Directions
Look through the material below for "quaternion". Copy every line that contains it.

Dataset excerpts
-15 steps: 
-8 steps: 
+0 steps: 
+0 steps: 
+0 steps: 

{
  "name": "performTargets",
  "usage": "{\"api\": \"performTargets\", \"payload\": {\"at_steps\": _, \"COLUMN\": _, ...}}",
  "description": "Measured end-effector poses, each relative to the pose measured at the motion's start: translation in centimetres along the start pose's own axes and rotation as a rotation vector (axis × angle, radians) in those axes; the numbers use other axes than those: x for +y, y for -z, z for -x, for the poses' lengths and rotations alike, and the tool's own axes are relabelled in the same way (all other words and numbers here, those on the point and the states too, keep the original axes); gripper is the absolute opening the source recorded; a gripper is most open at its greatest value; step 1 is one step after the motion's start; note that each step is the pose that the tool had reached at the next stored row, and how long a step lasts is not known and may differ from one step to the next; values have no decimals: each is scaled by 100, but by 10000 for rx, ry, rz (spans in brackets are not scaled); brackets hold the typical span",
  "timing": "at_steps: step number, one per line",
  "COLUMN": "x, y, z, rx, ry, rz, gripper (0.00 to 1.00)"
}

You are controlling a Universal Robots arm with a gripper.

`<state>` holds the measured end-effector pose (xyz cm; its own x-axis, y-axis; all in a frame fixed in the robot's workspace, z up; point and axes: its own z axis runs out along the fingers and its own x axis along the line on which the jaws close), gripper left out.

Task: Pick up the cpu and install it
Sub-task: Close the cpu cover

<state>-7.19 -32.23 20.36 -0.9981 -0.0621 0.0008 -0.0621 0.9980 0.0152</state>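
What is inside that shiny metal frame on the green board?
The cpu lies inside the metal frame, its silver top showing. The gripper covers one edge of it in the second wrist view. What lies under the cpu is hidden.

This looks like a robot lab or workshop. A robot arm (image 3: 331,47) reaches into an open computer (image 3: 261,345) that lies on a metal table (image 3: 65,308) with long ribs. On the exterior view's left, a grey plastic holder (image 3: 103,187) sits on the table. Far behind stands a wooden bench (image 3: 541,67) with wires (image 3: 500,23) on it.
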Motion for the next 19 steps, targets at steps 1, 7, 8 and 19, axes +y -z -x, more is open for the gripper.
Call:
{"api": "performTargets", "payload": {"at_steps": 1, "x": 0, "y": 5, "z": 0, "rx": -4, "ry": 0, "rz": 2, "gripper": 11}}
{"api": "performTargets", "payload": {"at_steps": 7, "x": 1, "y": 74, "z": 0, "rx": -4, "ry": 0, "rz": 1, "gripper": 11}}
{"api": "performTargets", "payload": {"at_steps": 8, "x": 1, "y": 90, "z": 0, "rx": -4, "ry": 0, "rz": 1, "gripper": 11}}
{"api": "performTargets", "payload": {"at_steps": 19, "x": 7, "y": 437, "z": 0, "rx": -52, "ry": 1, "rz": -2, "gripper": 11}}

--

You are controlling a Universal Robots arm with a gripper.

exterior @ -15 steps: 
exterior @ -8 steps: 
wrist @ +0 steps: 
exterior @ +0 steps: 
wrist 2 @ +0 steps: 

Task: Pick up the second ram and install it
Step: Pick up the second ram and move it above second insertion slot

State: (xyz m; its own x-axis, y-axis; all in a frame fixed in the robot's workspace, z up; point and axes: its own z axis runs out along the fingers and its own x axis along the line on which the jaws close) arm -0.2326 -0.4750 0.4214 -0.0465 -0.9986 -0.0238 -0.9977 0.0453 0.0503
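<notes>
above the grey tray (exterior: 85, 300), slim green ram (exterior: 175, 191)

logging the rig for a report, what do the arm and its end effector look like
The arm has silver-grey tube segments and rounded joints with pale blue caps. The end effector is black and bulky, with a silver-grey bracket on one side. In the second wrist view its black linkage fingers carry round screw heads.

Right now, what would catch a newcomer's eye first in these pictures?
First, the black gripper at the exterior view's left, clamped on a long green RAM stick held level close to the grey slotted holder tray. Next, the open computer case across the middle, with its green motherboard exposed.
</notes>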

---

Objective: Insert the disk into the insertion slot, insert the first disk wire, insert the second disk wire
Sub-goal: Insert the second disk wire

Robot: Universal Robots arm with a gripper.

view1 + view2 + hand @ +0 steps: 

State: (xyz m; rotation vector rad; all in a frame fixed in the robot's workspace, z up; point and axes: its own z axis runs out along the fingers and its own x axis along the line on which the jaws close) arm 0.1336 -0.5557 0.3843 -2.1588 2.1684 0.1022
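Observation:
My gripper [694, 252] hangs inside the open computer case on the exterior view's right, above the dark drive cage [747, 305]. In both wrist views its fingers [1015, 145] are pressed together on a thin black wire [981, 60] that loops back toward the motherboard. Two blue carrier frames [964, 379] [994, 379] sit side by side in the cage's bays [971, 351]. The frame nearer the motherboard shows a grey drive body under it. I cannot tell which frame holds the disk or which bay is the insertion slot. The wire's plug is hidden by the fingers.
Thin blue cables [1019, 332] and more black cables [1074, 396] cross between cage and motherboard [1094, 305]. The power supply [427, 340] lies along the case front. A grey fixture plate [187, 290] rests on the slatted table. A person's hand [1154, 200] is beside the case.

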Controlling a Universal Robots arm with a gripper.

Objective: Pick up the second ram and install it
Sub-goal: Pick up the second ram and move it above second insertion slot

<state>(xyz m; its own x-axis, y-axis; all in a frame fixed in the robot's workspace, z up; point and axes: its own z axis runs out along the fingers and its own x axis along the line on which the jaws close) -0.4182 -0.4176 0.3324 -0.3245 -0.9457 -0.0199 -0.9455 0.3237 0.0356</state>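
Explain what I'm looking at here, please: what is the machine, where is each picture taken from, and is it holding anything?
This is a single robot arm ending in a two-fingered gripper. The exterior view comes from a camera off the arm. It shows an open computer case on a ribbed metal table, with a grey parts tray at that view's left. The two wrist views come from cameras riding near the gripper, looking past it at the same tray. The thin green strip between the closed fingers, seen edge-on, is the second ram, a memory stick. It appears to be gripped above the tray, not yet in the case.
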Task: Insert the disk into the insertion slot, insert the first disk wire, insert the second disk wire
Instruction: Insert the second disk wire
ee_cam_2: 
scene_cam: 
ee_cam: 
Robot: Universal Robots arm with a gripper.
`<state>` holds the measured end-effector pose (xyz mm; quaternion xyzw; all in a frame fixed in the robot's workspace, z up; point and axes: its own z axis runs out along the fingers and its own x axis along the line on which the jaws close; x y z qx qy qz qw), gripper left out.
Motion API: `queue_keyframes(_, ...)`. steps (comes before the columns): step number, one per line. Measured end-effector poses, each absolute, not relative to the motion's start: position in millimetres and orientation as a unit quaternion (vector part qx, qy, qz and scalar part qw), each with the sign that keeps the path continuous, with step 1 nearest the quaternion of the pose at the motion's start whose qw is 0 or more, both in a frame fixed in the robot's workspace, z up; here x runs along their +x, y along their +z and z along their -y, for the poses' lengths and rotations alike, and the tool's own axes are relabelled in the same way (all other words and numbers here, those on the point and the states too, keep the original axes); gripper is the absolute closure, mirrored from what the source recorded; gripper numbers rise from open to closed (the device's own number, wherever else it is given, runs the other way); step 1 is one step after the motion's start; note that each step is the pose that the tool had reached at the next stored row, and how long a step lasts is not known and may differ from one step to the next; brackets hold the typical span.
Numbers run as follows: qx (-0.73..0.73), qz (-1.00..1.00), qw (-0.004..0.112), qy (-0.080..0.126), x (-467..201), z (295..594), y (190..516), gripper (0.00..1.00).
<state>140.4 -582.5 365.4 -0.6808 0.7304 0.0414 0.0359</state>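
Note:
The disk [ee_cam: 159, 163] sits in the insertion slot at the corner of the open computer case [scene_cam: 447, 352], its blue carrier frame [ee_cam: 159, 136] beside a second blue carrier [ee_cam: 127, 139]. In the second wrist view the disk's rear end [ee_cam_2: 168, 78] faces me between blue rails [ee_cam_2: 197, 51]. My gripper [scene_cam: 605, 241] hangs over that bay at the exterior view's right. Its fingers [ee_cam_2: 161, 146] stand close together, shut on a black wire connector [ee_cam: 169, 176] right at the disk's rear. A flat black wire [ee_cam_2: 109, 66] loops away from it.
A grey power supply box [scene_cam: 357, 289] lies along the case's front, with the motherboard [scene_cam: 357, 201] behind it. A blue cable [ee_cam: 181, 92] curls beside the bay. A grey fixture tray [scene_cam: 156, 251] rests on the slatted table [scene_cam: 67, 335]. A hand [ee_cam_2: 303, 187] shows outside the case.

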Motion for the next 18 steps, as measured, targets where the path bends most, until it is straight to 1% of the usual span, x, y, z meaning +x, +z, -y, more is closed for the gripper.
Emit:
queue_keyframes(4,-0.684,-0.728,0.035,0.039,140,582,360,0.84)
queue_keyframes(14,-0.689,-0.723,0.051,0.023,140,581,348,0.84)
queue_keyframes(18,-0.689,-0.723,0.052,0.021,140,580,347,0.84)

Reply to the task
`<state>` holds the measured end-effector pose (xyz mm; quaternion xyzw; all in a frame fixed in the robot's workspace, z up; point and axes: its own z axis runs out along the fingers and its own x axis along the line on which the jaws close; x y z qx qy qz qw), gripper left out.
Motion API: `queue_keyframes(_, ...)`. steps (comes before the columns): step number, one per line. Measured end-effector poses, each absolute, not relative to the motion's start: position in millimetres and orientation as a unit quaternion (vector part qx, qy, qz and scalar part qw), each with the sign that keeps the path continuous, with step 1 nearest the quaternion of the pose at the motion's start whose qw is 0 or more, both in a frame fixed in the robot's workspace, z up; here x runs along their +x, y along their +z and z along their -y, for the poses' lengths and rotations alike, and the tool's own axes are relabelled in the same way (all other words and numbers here, those on the point and the states too, keep the original axes); gripper is the absolute closure, mirrored from what the source recorded; gripper numbers rise from open to closed (the device's own number, wherever else it is given, runs the other way); step 1 is one step after the motion's start; note that each step is the pose that the tool had reached at the next stored row, and how long a step lasts is not known and may differ from one step to the next; brackets hold the typical span.

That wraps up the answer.